[[ DATA EXTRACT, beginning ]]

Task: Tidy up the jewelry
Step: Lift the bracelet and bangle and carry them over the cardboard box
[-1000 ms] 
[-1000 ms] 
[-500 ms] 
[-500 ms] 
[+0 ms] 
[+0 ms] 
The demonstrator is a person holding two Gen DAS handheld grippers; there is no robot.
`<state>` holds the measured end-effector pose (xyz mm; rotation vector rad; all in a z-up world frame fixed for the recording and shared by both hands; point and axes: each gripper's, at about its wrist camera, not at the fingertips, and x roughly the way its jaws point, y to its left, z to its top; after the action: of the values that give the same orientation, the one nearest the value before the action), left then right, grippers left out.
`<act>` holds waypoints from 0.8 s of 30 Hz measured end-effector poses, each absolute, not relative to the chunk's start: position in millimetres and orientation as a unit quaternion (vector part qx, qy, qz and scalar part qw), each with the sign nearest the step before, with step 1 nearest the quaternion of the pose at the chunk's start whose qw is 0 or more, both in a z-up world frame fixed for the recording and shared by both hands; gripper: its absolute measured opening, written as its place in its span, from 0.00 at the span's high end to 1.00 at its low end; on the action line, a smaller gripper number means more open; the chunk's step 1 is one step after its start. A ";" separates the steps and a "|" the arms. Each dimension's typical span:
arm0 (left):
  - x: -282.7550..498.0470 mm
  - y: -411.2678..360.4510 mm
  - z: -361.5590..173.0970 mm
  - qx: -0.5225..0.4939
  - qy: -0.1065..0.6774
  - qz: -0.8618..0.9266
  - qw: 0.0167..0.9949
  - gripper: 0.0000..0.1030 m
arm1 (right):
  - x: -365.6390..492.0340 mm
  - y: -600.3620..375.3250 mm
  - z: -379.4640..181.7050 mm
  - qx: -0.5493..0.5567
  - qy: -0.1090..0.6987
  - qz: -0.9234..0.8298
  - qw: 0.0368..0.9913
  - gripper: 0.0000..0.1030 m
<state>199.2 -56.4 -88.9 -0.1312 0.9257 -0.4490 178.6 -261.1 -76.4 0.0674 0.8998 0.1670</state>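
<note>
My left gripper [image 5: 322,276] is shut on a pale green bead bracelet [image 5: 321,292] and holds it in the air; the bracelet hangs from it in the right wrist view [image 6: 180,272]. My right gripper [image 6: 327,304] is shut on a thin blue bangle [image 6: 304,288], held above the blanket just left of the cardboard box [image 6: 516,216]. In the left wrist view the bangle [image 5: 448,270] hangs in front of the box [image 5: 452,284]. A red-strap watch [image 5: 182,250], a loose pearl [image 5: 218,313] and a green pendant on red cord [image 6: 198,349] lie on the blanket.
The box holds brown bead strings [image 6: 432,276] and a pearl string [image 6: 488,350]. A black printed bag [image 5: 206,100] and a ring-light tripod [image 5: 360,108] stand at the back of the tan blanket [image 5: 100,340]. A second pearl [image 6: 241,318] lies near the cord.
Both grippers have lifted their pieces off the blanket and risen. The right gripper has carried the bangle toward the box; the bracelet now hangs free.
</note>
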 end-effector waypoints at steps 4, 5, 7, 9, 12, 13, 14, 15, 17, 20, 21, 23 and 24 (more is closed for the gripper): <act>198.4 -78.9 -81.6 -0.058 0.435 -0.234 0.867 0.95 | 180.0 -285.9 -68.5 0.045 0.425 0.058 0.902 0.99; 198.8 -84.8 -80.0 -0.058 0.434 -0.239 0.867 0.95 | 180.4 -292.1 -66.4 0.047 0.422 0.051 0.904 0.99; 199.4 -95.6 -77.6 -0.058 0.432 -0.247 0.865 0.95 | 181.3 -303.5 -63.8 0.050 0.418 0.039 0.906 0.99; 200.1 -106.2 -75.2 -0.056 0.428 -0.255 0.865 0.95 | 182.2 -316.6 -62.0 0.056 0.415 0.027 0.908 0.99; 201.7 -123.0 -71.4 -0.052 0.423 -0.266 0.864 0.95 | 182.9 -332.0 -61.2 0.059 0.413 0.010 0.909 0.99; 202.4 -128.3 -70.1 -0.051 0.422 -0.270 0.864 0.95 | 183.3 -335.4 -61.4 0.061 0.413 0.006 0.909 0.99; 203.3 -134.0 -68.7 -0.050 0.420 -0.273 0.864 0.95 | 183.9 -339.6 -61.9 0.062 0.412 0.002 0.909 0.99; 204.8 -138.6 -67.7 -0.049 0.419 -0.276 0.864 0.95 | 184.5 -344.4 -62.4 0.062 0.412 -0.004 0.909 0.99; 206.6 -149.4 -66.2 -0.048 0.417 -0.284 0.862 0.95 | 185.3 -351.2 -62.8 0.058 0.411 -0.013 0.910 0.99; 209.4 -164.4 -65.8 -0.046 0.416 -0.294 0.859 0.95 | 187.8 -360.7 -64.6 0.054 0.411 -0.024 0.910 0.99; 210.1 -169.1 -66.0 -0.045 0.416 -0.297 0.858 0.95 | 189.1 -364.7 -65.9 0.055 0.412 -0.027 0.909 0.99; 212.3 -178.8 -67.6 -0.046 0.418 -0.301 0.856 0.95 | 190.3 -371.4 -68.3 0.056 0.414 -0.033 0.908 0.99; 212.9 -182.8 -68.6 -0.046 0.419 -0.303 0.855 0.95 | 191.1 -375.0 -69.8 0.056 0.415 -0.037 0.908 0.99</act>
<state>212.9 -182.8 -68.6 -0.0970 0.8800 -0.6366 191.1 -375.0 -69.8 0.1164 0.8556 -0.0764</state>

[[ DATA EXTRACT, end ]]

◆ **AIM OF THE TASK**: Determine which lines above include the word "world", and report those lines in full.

◆ **WRITTEN SOLUTION**:
`<state>` holds the measured end-effector pose (xyz mm; rotation vector rad; all in a z-up world frame fixed for the recording and shared by both hands; point and axes: each gripper's, at about its wrist camera, not at the fingertips, and x roughly the way its jaws point, y to its left, z to its top; after the action: of the values that give the same orientation, the one nearest the value before the action), left then right, grippers left out.
`<act>` holds waypoints from 0.8 s of 30 Hz measured end-effector poses, each absolute, not relative to the chunk's start: position in millimetres and orientation as a unit quaternion (vector part qx, qy, qz and scalar part qw), each with the sign nearest the step before, with step 1 nearest the quaternion of the pose at the chunk's start whose qw is 0 or more, both in a z-up world frame fixed for the recording and shared by both hands; gripper: its absolute measured opening, written as its place in its span, from 0.00 at the span's high end to 1.00 at its low end; on the action line, a smaller gripper number means more open; the chunk's step 1 is one step after its start. A ";" separates the steps and a "|" the arms. Each dimension's typical span:

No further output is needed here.